IX

A montage of memories flickered, a greatest hits collection: David Cristobel as a young man, standing beside the raised canvas of a boxing ring, intently watching a pair of fighters, soaking up every jab and swing; Cristobel, sun-browned and glistening with sweat, breaking up stumps with an ax; behind him, the brick farmhouse and a river I knew to be the Aude; in the ring, in a different time and place, fighting a lean Filipino man; the glowing heat of the hot shop furnace, rods of colored glass jutting from its mouth.

I lay in a field of glass, silver light caught in the fragments. I lay on this glassine ocean, a sea that chimed as I moved. There were no stars overhead, and the air was heavy and musty, filled with a fetid dryness. The sort of dead atmosphere found underground.

Memories of Cristobel's life continued to flicker past like images projected on clouds scuttling across a black sky: the gilded ostentation of Versailles; a chandelier, glistening with emerald drops of frozen light; a ladder, collapsing, and the chandelier falling; an explosion of green fire, a coal lodged in the left eye socket. I felt sympathetic pain, as if a poker had been shoved into my brain.

I blinked, unable to move any other part of my body-caught in some sort of sleep paralysis. I blinked again, and again, and kept on doing so until the green fire winked out, its light draining away into the churning depths of the Chorus.

I could hear him praying, as if he were kneeling beside me. His voice gave me strength, enough to break the lassitude holding me down, and I sat up slowly. Shards of glass fell from my limbs, tinkling into the surrounding sea.

Father Cristobel floated on the glittering surface. His rosary was looped around his fingers, the silver and black cross glittering with spectral light. His eyes were closed, and he was intently reciting an old Latin prayer. The whisper of his words had no echo, as if we were lost in a place that had no horizon.

The Chorus moved slowly, turning like frozen gears, and eventually they generated a spark. This tiny spark escaped my mouth as I sighed, and it floated up, casting its glow across the floating surface of the ocean.

Underground. Not on a sea. Walls of ragged, unfinished stone. A hard floor covered with sand and glass. The subbasement beneath the chapel. I hadn't fallen all that far, regardless of the prior, endless sensation I had experienced.

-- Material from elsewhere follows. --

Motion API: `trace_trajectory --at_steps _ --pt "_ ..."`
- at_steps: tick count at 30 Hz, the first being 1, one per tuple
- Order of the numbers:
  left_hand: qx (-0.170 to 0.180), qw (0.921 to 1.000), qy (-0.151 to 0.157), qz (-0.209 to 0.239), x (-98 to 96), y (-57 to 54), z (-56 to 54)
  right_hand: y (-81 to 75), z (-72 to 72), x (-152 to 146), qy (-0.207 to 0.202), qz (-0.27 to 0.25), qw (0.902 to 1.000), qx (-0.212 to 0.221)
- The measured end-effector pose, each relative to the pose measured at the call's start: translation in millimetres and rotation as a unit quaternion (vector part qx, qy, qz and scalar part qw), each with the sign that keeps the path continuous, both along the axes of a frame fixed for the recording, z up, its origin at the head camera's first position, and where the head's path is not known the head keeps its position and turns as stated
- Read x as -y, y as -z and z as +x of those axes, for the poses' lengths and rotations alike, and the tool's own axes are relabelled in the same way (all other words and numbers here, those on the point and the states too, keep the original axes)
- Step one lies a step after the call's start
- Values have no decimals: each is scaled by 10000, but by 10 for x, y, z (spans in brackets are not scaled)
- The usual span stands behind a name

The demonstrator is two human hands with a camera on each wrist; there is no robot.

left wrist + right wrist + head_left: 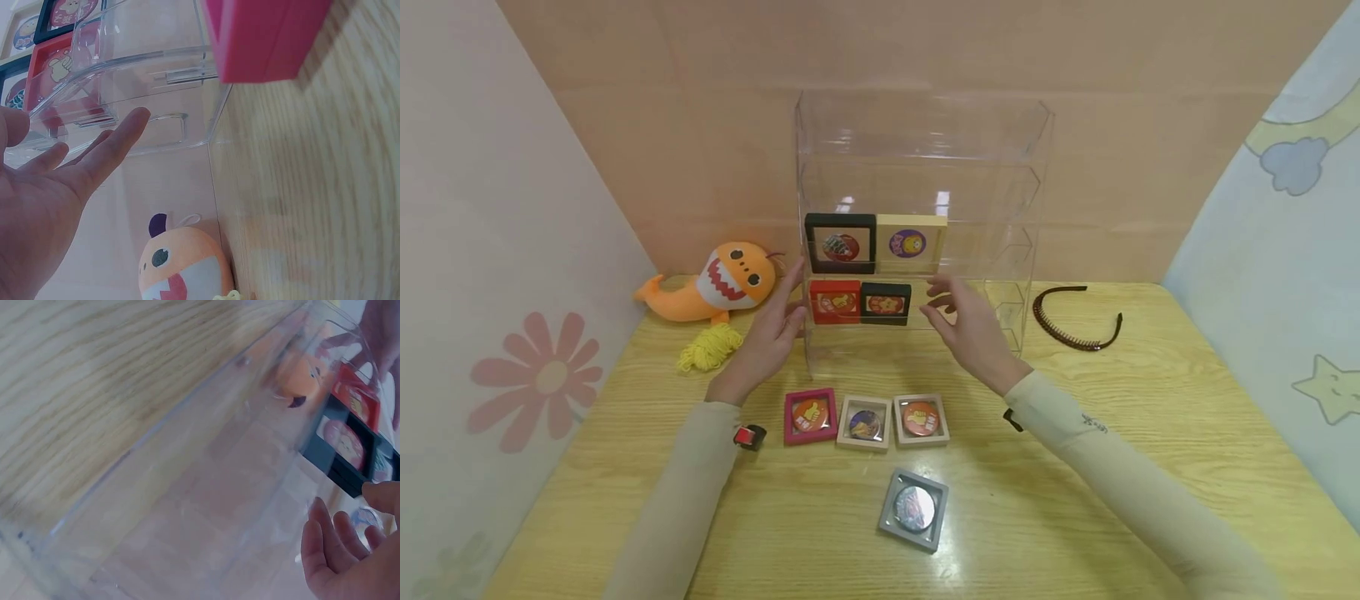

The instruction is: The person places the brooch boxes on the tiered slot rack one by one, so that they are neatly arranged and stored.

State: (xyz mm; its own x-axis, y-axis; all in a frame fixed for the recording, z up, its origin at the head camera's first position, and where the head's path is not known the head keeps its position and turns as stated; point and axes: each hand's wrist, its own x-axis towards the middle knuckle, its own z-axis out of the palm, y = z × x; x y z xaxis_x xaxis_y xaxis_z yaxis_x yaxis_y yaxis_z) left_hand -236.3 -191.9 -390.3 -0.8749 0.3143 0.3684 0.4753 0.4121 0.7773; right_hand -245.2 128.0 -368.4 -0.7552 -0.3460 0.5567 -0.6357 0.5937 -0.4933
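Closest to me on the wooden table lies a grey frame, turned askew, with a shiny round piece inside. Beyond it I see three frames in a row: a magenta frame on the left, then two pale frames, the right-hand one holding an orange disc with a thumbs-up.

Past that row I have both hands at the clear rack. The left hand has its fingers stretched out along the rack's left side, gripping nothing; I cannot tell whether they touch the plastic. The right hand has its fingers loosely bent and holds nothing, its thumb just beside the small black frame; from here I can't confirm contact.

That small black frame stands upright on a lower tier, next to a red frame on its left. On the tier above them I see a large black frame and a cream frame side by side.

Left of the rack I make out a bundle of yellow yarn and, behind it, an orange shark toy. Off to the right lies a dark headband. A tan wall rises behind everything.
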Motion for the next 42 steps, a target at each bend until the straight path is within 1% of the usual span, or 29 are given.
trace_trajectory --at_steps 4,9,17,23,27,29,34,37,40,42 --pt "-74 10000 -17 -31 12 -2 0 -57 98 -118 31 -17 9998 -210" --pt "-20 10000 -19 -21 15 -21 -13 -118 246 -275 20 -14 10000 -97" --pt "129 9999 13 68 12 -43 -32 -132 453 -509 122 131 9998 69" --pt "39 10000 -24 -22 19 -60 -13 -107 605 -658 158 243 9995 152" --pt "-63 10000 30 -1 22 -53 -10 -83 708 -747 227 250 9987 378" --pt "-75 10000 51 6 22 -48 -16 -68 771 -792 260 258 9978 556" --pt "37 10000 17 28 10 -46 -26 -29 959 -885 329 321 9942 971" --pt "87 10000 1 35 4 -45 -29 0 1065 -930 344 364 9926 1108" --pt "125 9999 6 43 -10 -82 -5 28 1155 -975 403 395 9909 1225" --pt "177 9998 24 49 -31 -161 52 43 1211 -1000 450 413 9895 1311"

I sent the light higher, trying to find the hole through which I had dropped, and found a ragged tear in the ceiling plugged by wood and a long piece of glass. The Christ figure had come off the wall, smashing the altar and sealing the hole. Parts of the sculpture were scattered across the floor of the subbasement, scattered across my body. Shortly after Cristobel had shoved me, the cross and Christ had fallen.

I glanced at him again, and realized he wasn't really there. Just a retinal afterimage of a strong memory.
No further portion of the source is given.